Chip-loop se puede describir como un método 'uno contra uno', ya que similar al 3C, solo se puede identificar una interacción entre dos regiones de interés. Chip-loop es un híbrido entre ChIP y los métodos 3C. Los complejos ADN-proteína se reticulan primero y se digieren. Entonces, como en ChIP, la proteína de interés y el ADN unido a ella son arrastrados hacia abajo usando un anticuerpo. El protocolo luego procede como en 3C: los extremos libres de los fragmentos se ligan, la reticulación se invierte y la secuenciación puede proceder usando cebadores diseñados específicamente para una interacción 'uno contra uno'.
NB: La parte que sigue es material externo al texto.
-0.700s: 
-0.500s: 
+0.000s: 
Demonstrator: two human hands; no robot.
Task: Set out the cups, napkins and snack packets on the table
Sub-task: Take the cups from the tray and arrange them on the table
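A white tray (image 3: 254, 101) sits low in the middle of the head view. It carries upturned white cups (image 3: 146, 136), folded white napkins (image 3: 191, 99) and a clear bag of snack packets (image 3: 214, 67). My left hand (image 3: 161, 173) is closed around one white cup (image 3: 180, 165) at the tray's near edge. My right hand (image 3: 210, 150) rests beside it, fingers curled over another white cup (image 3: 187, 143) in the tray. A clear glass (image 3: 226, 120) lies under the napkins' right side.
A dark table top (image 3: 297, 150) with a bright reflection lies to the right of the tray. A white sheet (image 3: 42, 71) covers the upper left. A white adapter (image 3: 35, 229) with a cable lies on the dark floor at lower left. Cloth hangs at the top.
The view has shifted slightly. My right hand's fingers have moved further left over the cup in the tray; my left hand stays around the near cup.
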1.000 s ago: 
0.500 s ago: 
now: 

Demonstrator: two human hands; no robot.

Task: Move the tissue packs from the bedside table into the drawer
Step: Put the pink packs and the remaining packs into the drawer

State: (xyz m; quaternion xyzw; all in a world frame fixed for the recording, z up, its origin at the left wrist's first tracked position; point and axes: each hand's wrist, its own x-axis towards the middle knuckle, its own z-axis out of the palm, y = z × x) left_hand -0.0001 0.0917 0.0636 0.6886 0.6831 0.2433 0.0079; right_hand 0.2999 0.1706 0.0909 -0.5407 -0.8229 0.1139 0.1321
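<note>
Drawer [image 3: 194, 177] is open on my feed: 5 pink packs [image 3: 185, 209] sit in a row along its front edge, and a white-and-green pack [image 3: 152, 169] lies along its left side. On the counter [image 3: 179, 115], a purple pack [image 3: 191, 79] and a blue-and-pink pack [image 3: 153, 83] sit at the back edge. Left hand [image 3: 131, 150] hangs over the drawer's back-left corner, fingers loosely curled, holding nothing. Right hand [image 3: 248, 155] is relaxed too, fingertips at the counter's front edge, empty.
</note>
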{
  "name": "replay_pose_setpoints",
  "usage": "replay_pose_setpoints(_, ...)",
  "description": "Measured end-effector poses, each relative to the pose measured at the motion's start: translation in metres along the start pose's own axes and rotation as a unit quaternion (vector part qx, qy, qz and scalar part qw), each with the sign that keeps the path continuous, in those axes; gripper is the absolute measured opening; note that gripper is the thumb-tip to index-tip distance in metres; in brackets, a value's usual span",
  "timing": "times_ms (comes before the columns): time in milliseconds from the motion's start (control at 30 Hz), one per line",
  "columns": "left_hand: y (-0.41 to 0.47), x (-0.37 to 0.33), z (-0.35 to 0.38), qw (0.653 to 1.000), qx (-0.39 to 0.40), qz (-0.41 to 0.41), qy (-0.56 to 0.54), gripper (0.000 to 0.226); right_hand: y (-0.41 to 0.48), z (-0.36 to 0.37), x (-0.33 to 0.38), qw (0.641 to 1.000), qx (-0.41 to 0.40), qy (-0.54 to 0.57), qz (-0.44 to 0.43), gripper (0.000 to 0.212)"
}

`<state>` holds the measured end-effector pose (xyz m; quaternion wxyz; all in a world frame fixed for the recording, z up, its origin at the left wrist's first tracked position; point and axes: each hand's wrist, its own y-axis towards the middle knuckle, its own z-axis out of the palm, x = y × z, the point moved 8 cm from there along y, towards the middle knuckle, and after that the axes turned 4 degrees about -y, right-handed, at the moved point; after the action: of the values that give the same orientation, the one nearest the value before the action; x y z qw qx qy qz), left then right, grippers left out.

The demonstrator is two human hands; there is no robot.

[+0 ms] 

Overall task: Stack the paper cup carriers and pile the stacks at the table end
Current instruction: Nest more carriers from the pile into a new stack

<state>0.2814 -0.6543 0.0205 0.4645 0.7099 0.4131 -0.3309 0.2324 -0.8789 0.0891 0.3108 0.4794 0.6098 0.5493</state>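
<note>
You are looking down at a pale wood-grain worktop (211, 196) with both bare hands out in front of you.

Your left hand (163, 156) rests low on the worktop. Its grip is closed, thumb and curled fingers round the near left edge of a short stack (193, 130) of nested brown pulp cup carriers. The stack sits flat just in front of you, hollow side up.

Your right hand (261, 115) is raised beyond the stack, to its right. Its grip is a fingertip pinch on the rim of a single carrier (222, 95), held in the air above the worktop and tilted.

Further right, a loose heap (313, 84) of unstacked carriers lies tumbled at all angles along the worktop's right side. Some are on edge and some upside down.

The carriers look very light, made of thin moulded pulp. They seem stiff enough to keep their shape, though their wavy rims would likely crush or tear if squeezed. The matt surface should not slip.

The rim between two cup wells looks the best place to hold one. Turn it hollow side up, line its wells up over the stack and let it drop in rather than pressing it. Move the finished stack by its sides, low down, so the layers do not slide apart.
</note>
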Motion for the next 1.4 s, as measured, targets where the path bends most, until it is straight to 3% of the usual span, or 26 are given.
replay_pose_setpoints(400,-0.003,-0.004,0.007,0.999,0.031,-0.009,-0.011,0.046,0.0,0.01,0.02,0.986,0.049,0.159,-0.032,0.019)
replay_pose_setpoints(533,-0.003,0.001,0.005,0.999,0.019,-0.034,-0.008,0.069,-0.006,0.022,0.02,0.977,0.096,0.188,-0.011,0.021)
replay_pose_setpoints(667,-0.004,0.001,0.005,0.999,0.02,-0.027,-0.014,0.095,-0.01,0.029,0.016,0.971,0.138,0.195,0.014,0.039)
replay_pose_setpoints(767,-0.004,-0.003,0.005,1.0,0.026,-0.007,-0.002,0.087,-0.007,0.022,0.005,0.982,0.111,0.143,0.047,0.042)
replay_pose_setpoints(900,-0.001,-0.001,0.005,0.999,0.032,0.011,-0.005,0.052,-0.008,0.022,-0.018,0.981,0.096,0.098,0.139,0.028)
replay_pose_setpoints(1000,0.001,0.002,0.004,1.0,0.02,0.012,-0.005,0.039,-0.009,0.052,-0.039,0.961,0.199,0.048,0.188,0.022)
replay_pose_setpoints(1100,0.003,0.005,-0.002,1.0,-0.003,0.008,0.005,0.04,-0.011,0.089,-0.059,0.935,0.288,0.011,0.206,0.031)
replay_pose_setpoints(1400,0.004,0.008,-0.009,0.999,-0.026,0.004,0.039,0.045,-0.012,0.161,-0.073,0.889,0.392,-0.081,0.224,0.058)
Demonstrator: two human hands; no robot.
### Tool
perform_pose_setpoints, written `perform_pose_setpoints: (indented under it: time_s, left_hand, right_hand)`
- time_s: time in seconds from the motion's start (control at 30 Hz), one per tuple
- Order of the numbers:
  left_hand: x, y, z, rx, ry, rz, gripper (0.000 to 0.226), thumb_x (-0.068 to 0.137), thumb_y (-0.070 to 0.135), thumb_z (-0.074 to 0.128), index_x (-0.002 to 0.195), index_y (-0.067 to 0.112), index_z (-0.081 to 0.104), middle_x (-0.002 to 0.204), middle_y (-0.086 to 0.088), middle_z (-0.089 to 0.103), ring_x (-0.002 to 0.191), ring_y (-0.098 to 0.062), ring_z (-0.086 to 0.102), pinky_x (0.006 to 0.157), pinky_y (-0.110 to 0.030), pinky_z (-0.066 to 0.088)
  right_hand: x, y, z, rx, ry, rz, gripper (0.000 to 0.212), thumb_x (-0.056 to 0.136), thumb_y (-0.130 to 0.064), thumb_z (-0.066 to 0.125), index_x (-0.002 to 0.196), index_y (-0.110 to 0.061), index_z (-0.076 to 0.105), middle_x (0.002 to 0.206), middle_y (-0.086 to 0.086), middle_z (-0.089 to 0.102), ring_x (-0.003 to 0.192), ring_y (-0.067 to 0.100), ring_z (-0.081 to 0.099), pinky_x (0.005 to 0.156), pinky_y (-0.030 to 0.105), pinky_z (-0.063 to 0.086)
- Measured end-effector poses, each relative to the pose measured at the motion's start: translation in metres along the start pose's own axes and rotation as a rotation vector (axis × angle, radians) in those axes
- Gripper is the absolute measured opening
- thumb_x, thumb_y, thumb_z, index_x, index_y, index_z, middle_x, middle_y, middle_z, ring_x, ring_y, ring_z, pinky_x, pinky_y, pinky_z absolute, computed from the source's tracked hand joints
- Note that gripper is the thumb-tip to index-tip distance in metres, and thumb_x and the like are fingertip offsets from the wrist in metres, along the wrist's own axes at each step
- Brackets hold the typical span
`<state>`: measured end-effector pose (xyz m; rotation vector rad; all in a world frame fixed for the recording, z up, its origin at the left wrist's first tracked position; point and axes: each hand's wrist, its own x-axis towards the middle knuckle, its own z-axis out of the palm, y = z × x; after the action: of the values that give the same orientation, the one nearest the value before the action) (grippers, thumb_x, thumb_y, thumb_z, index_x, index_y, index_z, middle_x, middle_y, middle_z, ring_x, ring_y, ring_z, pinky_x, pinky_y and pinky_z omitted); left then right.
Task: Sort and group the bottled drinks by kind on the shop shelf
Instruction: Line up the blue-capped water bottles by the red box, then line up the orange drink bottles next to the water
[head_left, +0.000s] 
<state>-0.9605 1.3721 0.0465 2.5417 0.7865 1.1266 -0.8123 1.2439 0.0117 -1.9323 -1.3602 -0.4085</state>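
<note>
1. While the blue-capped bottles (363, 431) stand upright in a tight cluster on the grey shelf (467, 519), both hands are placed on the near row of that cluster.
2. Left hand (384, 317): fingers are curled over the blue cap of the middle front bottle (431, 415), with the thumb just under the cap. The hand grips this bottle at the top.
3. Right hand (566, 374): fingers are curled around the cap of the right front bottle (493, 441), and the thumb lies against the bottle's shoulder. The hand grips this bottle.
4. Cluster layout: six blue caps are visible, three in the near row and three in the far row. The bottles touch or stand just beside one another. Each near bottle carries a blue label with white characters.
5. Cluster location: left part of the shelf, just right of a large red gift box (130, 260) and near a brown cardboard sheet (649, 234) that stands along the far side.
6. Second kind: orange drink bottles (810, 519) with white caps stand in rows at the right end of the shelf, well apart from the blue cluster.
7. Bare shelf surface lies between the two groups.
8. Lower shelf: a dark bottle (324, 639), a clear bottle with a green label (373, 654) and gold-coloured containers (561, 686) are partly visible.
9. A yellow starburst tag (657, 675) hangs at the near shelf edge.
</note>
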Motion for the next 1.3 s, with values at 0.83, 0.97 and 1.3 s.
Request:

Figura 22.6: Método para generar datos Hi-C

Chia-pet

Análisis de Intercepción de Cromatina por Secuenciación de Etiquetas de Extremo Pareado, o Chia-PET, combina las metodologías ChIP y 3C para determinar las interacciones de cromatina de largo alcance en todo el genoma. Se puede describir como un método 'todo vs todos', ya que aunque se debe identificar una sola proteína de interés, se identificará cualquier interacción. En Chia-PET, los complejos ADN-proteína están reticulados, como en los métodos previamente discutidos. Sin embargo, la sonicación se usa para romper la cromatina y reducir las interacciones no específicas. Al igual que en el protocolo ChIP, se usa un anticuerpo para tirar hacia abajo regiones de ADN unidas a una proteína de interés. Dos enlazadores oligonucleótidosdierentes se ligan entonces a los extremos libres del ADN. Ambos enlazadores tienen sitios de corte MMeI. Los enlazadores se ligan entonces entre sí para que los extremos libres se conecten, después de lo cual los fragmentos se digieren con MmeI. MmeI corta 20 nt aguas abajo de su secuencia de reconocimiento, por lo que el resultado de la digestión es el enlazador bordeado por la secuencia de interés en ambos lados. Esta es una estructura de 'etiqueta-enlazador-etiqueta', y los fragmentos se conocen como PET. Las PET pueden secuenciarse y mapearse de nuevo al genoma para determinar regiones de ADN que interactúa.